Jay-Z will reportedly acquire a “significant ownership interest” in an NFL team and that has angered some, including Carolina Panthers safety Eric Reid. While there was a negative backlash against Jay-Z, rapper Freddie Gibbs is supporting Jay-Z while also taking a shot at Colin Kaepernick.
Jay-Z signed a deal with the NFL where he would act as the league’s “live music entertainment strategist,” including organizing the Super Bowl halftime show. Jay-Z’s Roc Nation company will also work with the NFL on social justice projects. The NFL plans to spend at least $89 million on social justice initiatives. The NFL has taken a beating from some for not engaging in enough social justice campaigns as well as been lambasted by others for getting too social justice warrior-like.
Jay-Z previously had been against performing at the Super Bowl halftime show and in the 2018 song Apeshit, he rapped: “I said no to the Super Bowl, you need me, I don’t need you.”
Bryan Michael Cox, a Grammy-winning songwriter, claims that Jay-Z told Jermaine Dupri to reject a similar deal with the NFL to produce the 2018 Super Bowl halftime show and select the musical acts.
“I’m not saying that it can’t turn into some good sh*t,” Cox said. “We’re also talking about a guy who single-handedly picked up the phone and called Jermaine to tell him not to do it. When we all had that meeting with the NFL, all that sh*t was part of the same sh*t.”
Other people are calling out Jay-Z for his alleged hypocrisy including Eric Reid, who has been kneeling during the national anthem before Panthers games.
“Jay-Z claimed to be a supporter of Colin, wore his jersey, told people not to perform at the Super Bowl because of [what] the NFL did to Colin,” Reid told reporters on Saturday. “Now he’s going to be a part owner, that’s kind of despicable.”
Nessa, the girlfriend of the allegedly blackballed Kaepernick, blasted Jay-Z’s new deal with the NFL. The radio personality called the partnership “disgusting and disappointing.”

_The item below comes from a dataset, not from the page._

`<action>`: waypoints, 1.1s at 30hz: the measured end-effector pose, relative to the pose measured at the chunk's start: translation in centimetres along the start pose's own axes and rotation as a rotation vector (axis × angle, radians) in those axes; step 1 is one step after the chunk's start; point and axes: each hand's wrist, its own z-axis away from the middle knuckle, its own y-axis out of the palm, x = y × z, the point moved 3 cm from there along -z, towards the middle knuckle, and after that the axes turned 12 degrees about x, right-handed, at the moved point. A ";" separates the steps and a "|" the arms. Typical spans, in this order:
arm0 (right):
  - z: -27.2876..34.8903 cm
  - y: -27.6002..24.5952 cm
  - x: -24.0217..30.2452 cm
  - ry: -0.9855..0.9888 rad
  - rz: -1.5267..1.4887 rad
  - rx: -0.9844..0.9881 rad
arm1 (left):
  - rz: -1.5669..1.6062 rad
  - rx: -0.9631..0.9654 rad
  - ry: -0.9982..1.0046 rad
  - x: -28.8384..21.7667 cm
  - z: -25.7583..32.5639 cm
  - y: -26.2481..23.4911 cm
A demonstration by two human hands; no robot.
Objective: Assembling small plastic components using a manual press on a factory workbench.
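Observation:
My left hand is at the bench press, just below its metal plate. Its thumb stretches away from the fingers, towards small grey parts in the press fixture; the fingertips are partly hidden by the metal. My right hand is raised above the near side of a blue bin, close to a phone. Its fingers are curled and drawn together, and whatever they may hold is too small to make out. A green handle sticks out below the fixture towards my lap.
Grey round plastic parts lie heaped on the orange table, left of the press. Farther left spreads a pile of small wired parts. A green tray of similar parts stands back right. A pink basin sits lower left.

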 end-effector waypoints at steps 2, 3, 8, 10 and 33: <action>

“We will never turn our backs on @kaepernick7 because your idols decided to work with the same organization that is actively keeping Colin unemployed all because he peacefully protested against social injustice in black and brown communities, specifically police brutality,” Nessa wrote on Instagram on Thursday. “So really, how can Jay-Z and the NFL utter social justice in their partnership while keeping Colin unemployed because of his social justice work?”
Now Freddie Gibbs is standing up for Jay-Z while at the same time taking shots at Kaepernick. “I’m riding with Jay-Z, straight up,” Gibbs said of his fellow rapper.
Then Gibbs took aim at Kaepernick and anyone making derogatory comments about Jay owning an NFL team. “F*ck Colin Kaepernick,” Gibbs said. “All y’all n****s marched for Colin Kaepernick and he took a settlement and ain’t tell y’all what he got or nothing. He settled. Let it go. Y’all hating on Jay-Z for tryna own something in the NFL. Y’all n***s some muthaf*ckin’ crabs.”
Kaepernick reached a secretive settlement with the NFL in February of 2019, where the former San Francisco 49ers quarterback was reportedly paid less than $10 million for his collusion grievance with the National Football League.
If people thought that Freddie would back down from his statement on Kaep, they have another thought coming.
Even when Jemele Hill came for Gibbs, he did not back down.
Outspoken NFL wide receiver Dez Bryant also chimed in on the Colin Kaepernick controversy.
Cardi B also stood in Jay-Z’s corner and believes the Brooklyn rapper “can make a change.”
“I think that he can make a change, you know what I’m saying?” Cardi B said. “I feel like he didn’t went on an NFL deal without an agreement. I feel like he went in there like, ‘Alright, if you guys want me to work with y’all, y’all need to bring my people in here. Y’all need to do things my way.’ I feel like he’s gonna change it.”
Jay-Z, who previously owned a share of the NBA’s Brooklyn Nets after investing $1 million in 2004, was asked about Kaepernick and kneeling during the announcement of the NFL deal. “I think we’ve moved past kneeling and I think it’s time to go into actionable items,” Jay said.